Australia's first evacuation flight leaves from Wuhan Amid Controversy
I produced the following newscast for NPR on 3/1/2020
The Australian government chartered its first evacuation flight today out of the Chinese city of Wuhan, the epicentre of the new coronavirus. This evacuation took place amid a controversial plan to quarantine evacuees in an offshore Australian immigration detention center on a remote island in the Indian Ocean.
Almost 300 Australians were flown out of Wuhan that took evacuees to Christmas Island via Western Australia. Only the passengers on board, not the crew, will be held in the detention center for at least 14 days.
The immigration detention center operated from 2003 until late 2018, and has been the site of numerous cases of abuse and unrest.
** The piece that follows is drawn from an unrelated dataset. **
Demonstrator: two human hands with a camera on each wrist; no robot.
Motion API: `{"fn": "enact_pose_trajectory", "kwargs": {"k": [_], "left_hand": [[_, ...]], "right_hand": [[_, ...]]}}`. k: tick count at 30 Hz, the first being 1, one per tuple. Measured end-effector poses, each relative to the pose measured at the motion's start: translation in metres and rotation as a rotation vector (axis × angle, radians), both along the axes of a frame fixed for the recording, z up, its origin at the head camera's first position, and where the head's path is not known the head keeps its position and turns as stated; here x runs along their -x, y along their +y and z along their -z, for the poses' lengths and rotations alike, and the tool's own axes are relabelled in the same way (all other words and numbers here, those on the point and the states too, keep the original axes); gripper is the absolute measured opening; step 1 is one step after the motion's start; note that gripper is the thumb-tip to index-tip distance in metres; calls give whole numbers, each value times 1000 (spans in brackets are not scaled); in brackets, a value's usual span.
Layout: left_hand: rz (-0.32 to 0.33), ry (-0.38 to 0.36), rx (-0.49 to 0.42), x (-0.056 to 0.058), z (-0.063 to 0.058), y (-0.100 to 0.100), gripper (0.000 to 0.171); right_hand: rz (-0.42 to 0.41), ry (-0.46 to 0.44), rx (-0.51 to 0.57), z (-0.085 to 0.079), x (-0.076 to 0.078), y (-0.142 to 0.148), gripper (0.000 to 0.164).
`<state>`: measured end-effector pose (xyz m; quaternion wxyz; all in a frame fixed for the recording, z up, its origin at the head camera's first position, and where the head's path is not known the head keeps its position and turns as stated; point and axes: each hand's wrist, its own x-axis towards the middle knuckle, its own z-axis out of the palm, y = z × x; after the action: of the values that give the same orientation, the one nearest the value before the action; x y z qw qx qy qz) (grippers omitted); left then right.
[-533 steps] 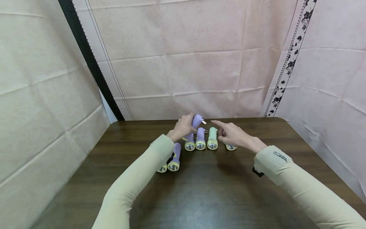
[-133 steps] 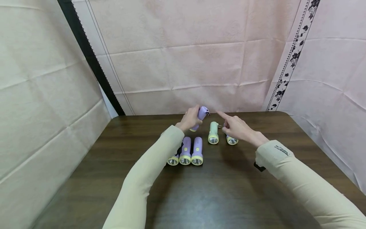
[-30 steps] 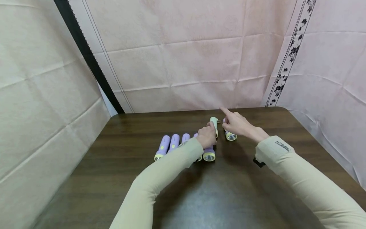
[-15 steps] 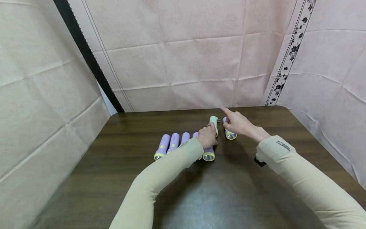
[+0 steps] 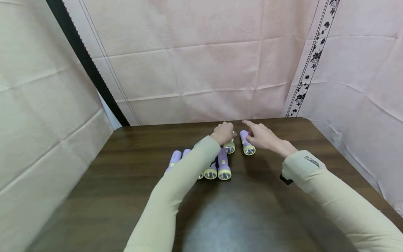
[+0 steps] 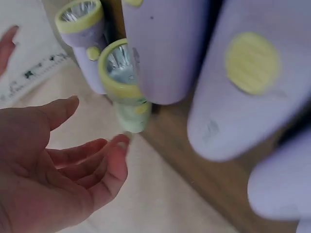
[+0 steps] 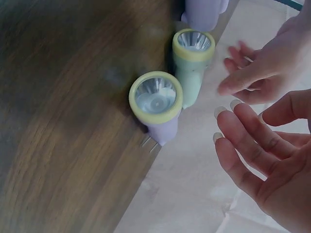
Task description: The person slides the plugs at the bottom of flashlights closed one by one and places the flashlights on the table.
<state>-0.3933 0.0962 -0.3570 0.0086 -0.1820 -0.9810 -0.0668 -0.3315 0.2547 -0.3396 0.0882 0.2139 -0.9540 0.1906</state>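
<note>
A pale green flashlight (image 5: 229,148) with a yellow rim lies near the table's back edge, its rear part hidden by my left hand (image 5: 223,133) in the head view. The left wrist view shows that hand's fingers (image 6: 115,160) loosely bent beside the flashlight's tail, holding nothing. To the right lies a purple flashlight (image 5: 247,143), two metal prongs at its tail in the right wrist view. My right hand (image 5: 262,135) hovers beside it, index finger extended, gripping nothing. Several purple flashlights (image 5: 224,162) lie in a row nearer me, partly covered by my left sleeve.
The brown wooden table (image 5: 252,210) stretches toward me in front of the flashlights. A pale cloth (image 5: 201,70) hangs behind its back edge, with more cloth at both sides.
Over the earlier frames, purple flashlights moved from the back group into the nearer row. Within the last half second my left hand moved back, over the green flashlight's tail. My right hand barely moved.
</note>
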Motion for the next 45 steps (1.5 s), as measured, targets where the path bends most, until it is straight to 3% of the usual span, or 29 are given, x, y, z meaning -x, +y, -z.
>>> {"fn": "enact_pose_trajectory", "kwargs": {"k": [4,7,12,16,21,26,30,37,45], "left_hand": [[-64,-96,-42,13,9,9,25],[-130,-140,-69,20,17,16,36],[-251,-160,-136,31,27,26,49],[-265,-146,-205,34,26,28,39],[-219,-99,-293,29,4,18,25],[-138,-34,-358,22,-25,3,27],[-69,31,-387,18,-38,-11,33],[92,148,-367,16,-30,-30,47],[130,199,-335,10,-24,-31,50]], "right_hand": [[10,-2,-2,4,1,4,59],[11,-7,2,6,2,5,59],[23,-15,10,8,3,9,58],[33,-19,21,8,5,14,58],[32,-40,60,1,6,17,60],[32,-35,92,-10,4,20,63],[24,1,100,-13,4,24,67],[-21,-2,92,-5,5,24,72],[-42,84,68,-3,7,16,74]]}}
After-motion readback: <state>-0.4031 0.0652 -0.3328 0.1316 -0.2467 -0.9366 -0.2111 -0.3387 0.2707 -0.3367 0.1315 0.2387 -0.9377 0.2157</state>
It has been a pillar of Australia’s increasingly restrictive immigration policies, which aim to deter refugees arriving by boat from seeking asylum in the country.
Parents in China felt conflicted by this evacuation offer, with some preferring to stay in Wuhan rather than send their children to the offshore immigration detention center.
The detention center which costs millions to operate and can hold thousands of people, reopened mid-last year, to detain a Tamil couple from Sri Lanka and their two young children, both of whom were born in Australia as they fight an ongoing deportation case.
According to SBS News, the Tamil family’s lawyer said they were not informed about the plan to send people who could potentially carry the virus to the detention center. The Biloela family have described the conditions in in the detention center as ‘mental torture’ and the Australian government has ignored requests from the UN Human Rights Commission to release the family from detention.
Cover image: Christmas Island Detention Center by D-Stanley.